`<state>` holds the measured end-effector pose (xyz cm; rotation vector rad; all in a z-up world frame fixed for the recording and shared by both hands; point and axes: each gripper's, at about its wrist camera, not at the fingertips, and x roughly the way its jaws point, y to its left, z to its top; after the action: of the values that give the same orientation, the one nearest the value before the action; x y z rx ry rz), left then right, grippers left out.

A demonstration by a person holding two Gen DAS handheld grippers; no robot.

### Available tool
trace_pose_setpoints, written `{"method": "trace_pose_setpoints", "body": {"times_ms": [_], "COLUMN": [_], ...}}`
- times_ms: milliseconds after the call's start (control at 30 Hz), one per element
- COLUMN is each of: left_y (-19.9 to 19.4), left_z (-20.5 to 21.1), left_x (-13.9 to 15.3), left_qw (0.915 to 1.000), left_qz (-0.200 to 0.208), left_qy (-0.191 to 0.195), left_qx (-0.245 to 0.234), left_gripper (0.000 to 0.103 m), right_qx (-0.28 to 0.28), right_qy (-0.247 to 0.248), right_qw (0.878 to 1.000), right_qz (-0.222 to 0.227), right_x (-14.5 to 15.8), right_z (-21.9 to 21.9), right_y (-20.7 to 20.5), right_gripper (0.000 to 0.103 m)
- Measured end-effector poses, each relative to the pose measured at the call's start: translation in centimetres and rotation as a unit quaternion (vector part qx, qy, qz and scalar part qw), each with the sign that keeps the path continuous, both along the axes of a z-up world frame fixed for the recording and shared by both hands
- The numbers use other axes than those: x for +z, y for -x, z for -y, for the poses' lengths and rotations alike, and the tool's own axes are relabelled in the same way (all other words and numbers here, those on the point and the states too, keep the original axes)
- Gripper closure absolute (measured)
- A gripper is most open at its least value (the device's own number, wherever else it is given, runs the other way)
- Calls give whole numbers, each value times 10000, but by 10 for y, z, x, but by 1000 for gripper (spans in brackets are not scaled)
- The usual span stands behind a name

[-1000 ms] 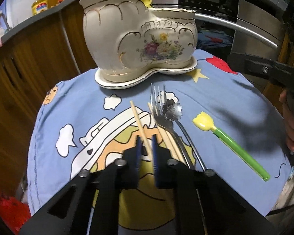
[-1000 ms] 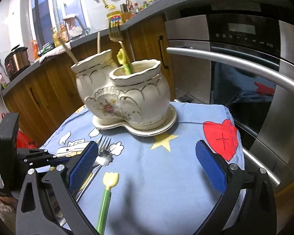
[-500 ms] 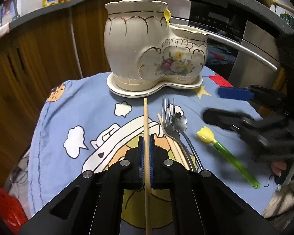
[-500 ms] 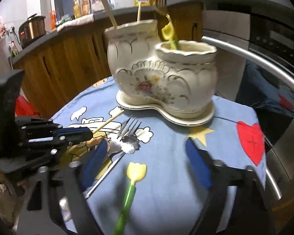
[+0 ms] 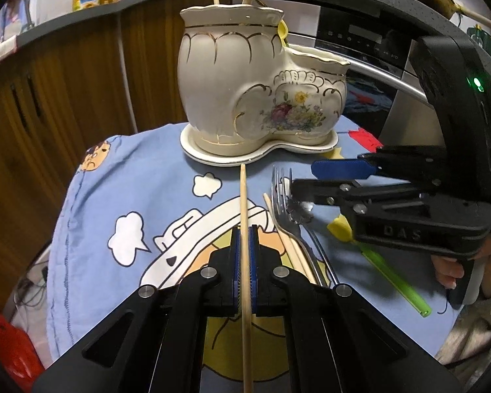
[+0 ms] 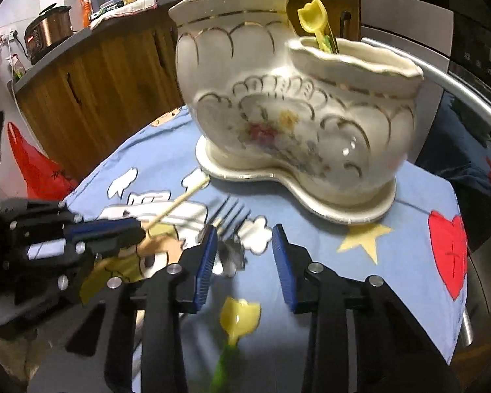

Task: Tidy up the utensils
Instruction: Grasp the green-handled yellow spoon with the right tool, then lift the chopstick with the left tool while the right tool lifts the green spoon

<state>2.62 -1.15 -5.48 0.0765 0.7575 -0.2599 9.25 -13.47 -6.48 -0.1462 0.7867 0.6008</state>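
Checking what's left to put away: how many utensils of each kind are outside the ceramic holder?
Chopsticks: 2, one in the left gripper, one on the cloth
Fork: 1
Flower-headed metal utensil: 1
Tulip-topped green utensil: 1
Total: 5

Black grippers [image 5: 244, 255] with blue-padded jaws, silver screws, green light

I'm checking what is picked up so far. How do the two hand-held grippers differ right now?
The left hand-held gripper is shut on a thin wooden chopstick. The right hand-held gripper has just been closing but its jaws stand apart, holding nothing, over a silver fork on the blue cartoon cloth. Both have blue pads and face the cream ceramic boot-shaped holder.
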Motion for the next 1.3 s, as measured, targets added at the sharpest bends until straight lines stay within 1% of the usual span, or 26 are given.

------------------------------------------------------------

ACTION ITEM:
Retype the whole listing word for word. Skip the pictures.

EXERCISE ANSWER:
`<state>` holds the measured end-effector pose (xyz cm; rotation vector rad; all in a z-up world frame fixed for the recording and shared by both hands; point and axes: each gripper's, at about its wrist camera, not at the fingertips, and x roughly the way its jaws point, y to its left, z to its top; after the action: of the values that give the same orientation, the one nearest the value before the action; x y z rx ry rz), left then right, grippers left out.

A demonstration by a person holding two Gen DAS handheld grippers; no robot.

### Available tool
trace_pose_setpoints, written `{"method": "trace_pose_setpoints", "body": {"times_ms": [_], "COLUMN": [_], ...}}`
- times_ms: milliseconds after the call's start (control at 30 Hz), one per element
- COLUMN is each of: left_y (-19.9 to 19.4), left_z (-20.5 to 21.1), left_x (-13.9 to 15.3), left_qw (0.915 to 1.000), left_qz (-0.200 to 0.208), left_qy (-0.191 to 0.195), left_qx (-0.245 to 0.234), left_gripper (0.000 to 0.103 m), right_qx (-0.28 to 0.28), right_qy (-0.247 to 0.248), right_qw (0.878 to 1.000), right_qz (-0.222 to 0.227), right_x (-14.5 to 15.8), right_z (-21.9 to 21.9), right_y (-20.7 to 20.5), right_gripper (0.000 to 0.103 m)
- Measured end-effector poses, each relative to the pose measured at the call's start: translation in centimetres and rotation as a unit quaternion (vector part qx, qy, qz and scalar part qw), each with the sign that keeps the path continuous, both along the axes of a z-up world frame fixed for the recording and shared by both hands
- The numbers use other axes than those: x for +z, y for -x, z for -y, for the poses' lengths and rotations alike, and the tool's own axes are relabelled in the same way (all other words and numbers here, those on the point and the states too, keep the original axes)
- Gripper closure absolute (measured)
- A gripper is most open at its least value (the device's own number, wherever else it is given, runs the other way)
- Calls give whole numbers, each value times 10000, but by 10 for y, z, x, but by 1000 for gripper (spans in brackets are not scaled)
- The usual span stands behind a name

[-1000 ms] 
[-1000 ms] 
[-500 ms] 
[-500 ms] 
[+0 ms] 
[+0 ms] 

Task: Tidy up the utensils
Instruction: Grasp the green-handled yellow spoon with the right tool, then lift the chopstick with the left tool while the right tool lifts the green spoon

<state>2.62 -1.15 -5.48 0.0765 0.7575 -0.2599 9.25 -13.47 -6.48 -0.1462 0.7867 0.6008</state>
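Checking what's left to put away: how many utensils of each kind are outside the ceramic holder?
Chopsticks: 2, one in the left gripper, one on the cloth
Fork: 1
Flower-headed metal utensil: 1
Tulip-topped green utensil: 1
Total: 5

Black grippers [image 5: 244, 255] with blue-padded jaws, silver screws, green light

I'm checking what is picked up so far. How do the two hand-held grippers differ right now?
The left hand-held gripper is shut on a thin wooden chopstick. The right hand-held gripper has just been closing but its jaws stand apart, holding nothing, over a silver fork on the blue cartoon cloth. Both have blue pads and face the cream ceramic boot-shaped holder.
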Motion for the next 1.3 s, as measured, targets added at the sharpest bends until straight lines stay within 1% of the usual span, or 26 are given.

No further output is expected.